Chuck, I ceratinly look into those recommendations.
Here are a few of mine:
Bach violin concertos, Arthur Grumiaux Heinz Holliger Herman Krebbers on Philips 420 700-2 (just beautifull)
J.S. Bach Cello-Suiten Mstislav Rostopovich EMI CLASSICS (WARNING this is closed miked, you will hear nose hair blowing)
Bach Secular Cantatas DOR-90199 (serious fun)
The Rostopovich suggestion reminds me to suggest Bach's solo cello suites by Pierre Fournier on DG in addition, if you can find it. (419 361-2).

For Bach's solo violin sonatas/partitas, those by Milstein, Szeryng, and Grumiaux are all outstanding in their own ways.

All of the above are old recordings, but fairly good sounding re-releases. If shear musicality is your interest, rather than recording technology and historically informed performance standards, you simply can't do better than these old guys. Late night listening, for sure.

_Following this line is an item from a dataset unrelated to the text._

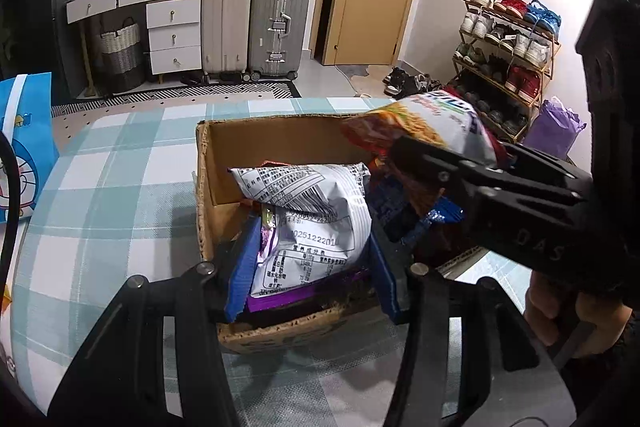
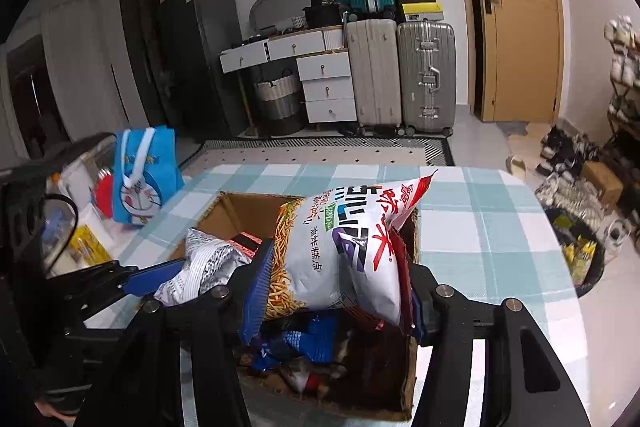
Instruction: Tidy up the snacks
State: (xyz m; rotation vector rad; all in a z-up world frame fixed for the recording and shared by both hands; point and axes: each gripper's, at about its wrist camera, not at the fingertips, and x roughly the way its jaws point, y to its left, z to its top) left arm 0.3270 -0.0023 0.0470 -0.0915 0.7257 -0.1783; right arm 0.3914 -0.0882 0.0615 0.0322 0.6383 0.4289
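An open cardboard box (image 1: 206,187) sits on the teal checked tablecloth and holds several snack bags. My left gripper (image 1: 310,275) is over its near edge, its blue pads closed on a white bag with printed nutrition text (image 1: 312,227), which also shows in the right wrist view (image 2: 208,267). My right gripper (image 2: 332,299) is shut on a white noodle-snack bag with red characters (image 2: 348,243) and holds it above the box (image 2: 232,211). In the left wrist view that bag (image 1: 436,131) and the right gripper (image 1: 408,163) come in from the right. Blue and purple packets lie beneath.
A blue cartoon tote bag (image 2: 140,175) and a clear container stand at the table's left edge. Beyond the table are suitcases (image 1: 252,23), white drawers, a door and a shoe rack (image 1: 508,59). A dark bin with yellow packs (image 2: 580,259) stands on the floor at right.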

Oh, and let me cast my dissenting vote in favor of Glenn Gould's 1981 rendition of the Goldberg Variations, which over the years I have grown to much prefer compared to the famous 1955 recording. But no need to quibble: get them BOTH (and more) on the 3 disc "State of Wonder" release from Sony.

Beautiful Gould quote in the wonderful liner notes: "The purpose of art is not the release of a momentary ejection of adrenaline but rather the gradual, lifelong construction of a state of wonder and serenity." Amen. Certainly explains his preference for Bach!